(Dataset entries)
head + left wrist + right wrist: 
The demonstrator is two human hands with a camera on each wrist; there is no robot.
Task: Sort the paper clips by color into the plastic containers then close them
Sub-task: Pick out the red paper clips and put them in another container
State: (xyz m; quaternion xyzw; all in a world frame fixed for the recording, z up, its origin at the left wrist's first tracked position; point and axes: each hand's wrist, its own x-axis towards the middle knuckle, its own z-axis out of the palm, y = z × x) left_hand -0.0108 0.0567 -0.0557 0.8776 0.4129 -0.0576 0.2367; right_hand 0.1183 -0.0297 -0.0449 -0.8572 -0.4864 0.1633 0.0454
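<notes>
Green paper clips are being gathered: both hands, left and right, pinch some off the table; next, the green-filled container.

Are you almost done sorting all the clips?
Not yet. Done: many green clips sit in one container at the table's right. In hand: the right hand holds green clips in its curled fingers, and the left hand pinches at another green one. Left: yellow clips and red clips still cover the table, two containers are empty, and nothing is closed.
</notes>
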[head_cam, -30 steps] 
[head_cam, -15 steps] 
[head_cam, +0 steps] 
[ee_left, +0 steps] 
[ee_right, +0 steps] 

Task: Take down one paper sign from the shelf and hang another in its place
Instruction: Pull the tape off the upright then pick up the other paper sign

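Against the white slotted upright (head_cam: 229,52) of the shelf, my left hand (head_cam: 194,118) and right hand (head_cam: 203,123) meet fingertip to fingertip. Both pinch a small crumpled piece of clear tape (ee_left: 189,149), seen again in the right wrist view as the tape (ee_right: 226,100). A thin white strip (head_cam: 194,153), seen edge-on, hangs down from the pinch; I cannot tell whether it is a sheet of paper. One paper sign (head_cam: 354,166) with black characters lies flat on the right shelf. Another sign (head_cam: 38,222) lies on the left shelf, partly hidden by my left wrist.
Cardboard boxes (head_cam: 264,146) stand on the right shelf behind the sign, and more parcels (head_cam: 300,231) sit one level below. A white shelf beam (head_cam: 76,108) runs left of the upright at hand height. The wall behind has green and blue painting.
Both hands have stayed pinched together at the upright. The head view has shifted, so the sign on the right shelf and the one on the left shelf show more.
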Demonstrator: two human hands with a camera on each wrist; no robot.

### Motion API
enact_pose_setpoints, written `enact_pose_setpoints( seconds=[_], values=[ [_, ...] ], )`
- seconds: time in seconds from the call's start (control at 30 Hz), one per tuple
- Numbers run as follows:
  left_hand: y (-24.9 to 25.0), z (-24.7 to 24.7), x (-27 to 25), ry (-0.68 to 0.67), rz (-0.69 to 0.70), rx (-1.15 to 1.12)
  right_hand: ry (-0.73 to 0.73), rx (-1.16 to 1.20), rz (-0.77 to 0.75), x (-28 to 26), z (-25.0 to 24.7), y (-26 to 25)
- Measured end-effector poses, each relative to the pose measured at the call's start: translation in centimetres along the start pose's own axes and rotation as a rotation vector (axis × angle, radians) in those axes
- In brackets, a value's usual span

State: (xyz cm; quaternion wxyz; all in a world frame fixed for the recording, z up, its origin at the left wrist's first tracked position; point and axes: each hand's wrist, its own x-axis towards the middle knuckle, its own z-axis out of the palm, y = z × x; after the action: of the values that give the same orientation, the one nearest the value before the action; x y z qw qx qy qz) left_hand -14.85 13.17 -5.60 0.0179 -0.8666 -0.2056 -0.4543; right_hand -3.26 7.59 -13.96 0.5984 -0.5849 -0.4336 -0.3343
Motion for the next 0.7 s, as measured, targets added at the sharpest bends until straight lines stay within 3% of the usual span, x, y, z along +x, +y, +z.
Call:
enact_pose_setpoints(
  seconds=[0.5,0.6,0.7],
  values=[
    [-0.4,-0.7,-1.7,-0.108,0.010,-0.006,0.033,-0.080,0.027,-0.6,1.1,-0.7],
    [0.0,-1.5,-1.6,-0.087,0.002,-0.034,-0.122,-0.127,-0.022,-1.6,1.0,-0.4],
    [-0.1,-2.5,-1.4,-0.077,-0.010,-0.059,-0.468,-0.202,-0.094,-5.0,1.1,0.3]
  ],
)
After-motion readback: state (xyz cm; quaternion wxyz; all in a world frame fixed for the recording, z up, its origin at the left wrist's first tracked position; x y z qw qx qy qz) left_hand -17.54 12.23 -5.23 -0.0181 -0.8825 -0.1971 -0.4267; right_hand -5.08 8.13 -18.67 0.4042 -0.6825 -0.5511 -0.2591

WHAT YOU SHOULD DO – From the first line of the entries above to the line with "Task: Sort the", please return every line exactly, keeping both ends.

REPLY –
head + left wrist + right wrist: 
The demonstrator is two human hands with a camera on each wrist; there is no robot.
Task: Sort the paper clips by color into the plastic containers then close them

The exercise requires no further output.